Thinking In Bets: Making Smarter Decisions When You Don’t Have All the Facts
By: Annie Duke
Portfolio (February 6, 2018)
Thinking In Bets is about just that, making decisions like a poker player would. Annie Duke shows us the difference in binary predictions vs probabilistic ones. In short, for each decision we make, one can have made #1: A good decision, or bad decision, #2: Have good luck, or bad luck, and #3: Have a good outcome, or a bad outcome. The problem here is that many people judge decisions based on outcomes. But the best decision is the best decision, regardless of what happens later.
Two of my favorite quotes:
I fell in love with poker right away. It wasn’t the bright lights of Vegas that lured me in, but the thrill of playing and testing my skills in the basement of a Billings bar named the Crystal Lounge.

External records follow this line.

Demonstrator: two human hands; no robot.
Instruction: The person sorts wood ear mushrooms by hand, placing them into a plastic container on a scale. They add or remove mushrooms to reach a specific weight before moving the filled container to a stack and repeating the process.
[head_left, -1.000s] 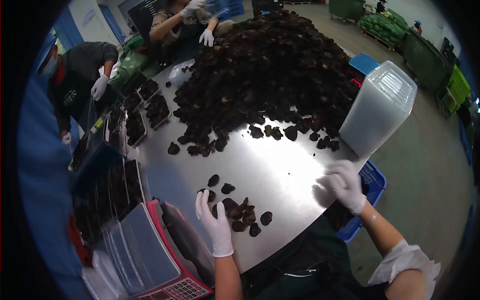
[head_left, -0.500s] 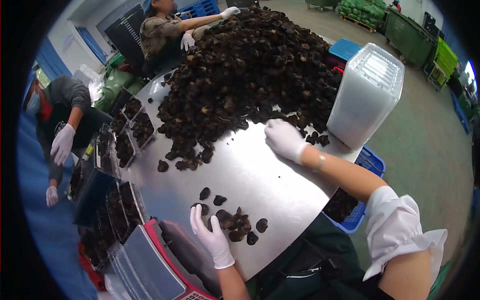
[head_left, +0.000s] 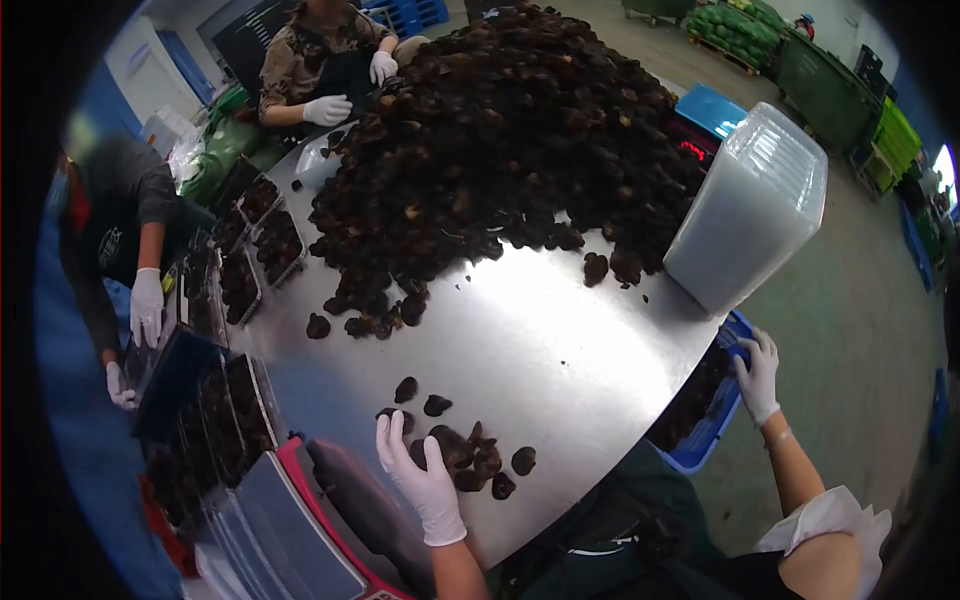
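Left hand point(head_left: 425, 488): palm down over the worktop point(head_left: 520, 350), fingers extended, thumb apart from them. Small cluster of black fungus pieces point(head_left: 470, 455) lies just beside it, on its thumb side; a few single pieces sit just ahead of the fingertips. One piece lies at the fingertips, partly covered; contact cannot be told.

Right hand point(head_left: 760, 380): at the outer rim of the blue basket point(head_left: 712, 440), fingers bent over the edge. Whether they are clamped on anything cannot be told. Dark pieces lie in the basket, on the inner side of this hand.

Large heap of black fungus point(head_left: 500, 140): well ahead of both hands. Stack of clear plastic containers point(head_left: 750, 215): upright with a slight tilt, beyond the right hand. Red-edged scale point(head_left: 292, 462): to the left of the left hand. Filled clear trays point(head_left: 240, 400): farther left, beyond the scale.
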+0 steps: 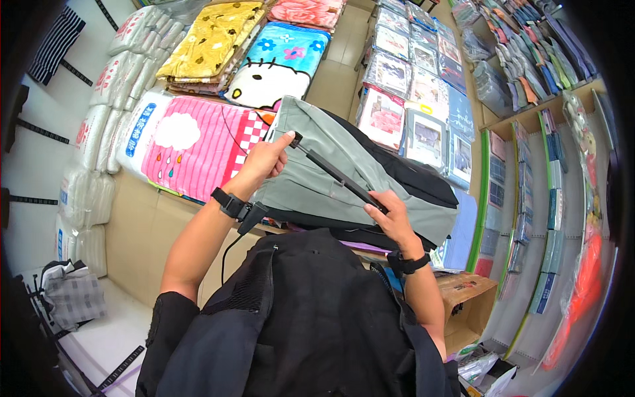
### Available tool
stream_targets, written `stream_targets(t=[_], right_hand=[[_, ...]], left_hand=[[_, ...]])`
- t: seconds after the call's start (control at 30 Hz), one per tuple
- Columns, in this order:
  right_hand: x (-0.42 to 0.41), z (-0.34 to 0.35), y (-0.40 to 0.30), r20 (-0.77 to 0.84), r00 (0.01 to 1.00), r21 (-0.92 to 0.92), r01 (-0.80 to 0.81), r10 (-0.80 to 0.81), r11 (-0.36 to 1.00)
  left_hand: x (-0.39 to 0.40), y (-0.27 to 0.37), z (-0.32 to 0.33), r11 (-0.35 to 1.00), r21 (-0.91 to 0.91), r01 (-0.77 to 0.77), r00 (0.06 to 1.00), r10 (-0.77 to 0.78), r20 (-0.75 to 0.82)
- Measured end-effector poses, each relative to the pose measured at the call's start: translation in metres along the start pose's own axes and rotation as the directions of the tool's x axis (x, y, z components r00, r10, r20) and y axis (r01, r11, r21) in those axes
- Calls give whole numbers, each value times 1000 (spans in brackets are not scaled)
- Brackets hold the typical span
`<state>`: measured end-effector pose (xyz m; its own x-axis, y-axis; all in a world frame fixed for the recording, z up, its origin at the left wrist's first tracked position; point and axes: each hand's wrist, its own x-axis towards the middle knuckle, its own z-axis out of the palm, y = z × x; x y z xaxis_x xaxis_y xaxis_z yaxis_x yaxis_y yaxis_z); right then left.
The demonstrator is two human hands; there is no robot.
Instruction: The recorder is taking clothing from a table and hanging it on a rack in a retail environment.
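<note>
My left hand (268,156) grips the black end clip of what looks like a trouser hanger (340,174), its thumb pressed on the clip. The far end of the dark bar is in my right hand (391,213), and a short metal rod shows near the left clip. Directly beneath lie grey-green garments (322,149), probably trousers, spread over the piled goods. Black garments (397,164) stick out from under them on both sides. A pink striped blanket pack (193,144) is just left of my left hand.
Folded blankets, one yellow (213,39) and one blue (278,49), lie beyond. Packaged bedding sets (389,69) stand in rows ahead right. White plastic-wrapped packs (96,134) are stacked at left. A cardboard box (466,322) sits low at right, below shelving (538,278). A cable (229,258) hangs from my left wristband.
</note>
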<state>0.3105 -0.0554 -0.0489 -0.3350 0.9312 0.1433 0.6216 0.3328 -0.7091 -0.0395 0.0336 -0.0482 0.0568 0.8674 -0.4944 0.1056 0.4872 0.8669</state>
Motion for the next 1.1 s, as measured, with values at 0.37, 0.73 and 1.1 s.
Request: stream_targets(t=[0.37, 0.73, 1.1], right_hand=[[-14, -8, -1, -11, 992, -119, 120, -122, 986], [-24, -12, 1, 77, 995, 24, -67, 65, 997], [-27, -10, 3, 130, 973, 145, -209, 191, 967]], left_hand=[[-13, -12, 7, 992, -44, 120, 993, -120, -3], [-13, -21, 15, 996, -20, 86, 996, -87, -38], [-16, -22, 16, 1000, -1, 29, 998, -29, -49]])
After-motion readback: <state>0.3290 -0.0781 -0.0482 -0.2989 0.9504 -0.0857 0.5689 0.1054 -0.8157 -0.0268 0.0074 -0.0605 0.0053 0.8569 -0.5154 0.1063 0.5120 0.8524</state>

I had a lot to learn, but I was excited to learn it. My plan was to earn some money during this break from school, stay on the academic path, and continue playing poker as a hobby. My temporary break turned into a twenty-year career as a professional poker player. When I retired from playing in 2012, I had won a World Series of Poker gold bracelet, the WSOP Tournament of Champions, and the NBC National Heads-Up Championship, and earned more than $ 4 million in poker tournaments.
What makes a decision great is not that it has a great outcome. A great decision is the result of a good process, and that process must include an attempt to accurately represent our own state of knowledge. That state of knowledge, in turn, is some variation of “I’m not sure.” “I’m not sure” does not mean that there is no objective truth. Firestein’s point is, in fact, that acknowledging uncertainty is the first step in executing on our goal to get closer to what is objectively true. To do this, we need to stop treating “I don’t know” and “I’m not sure” like strings of dirty words.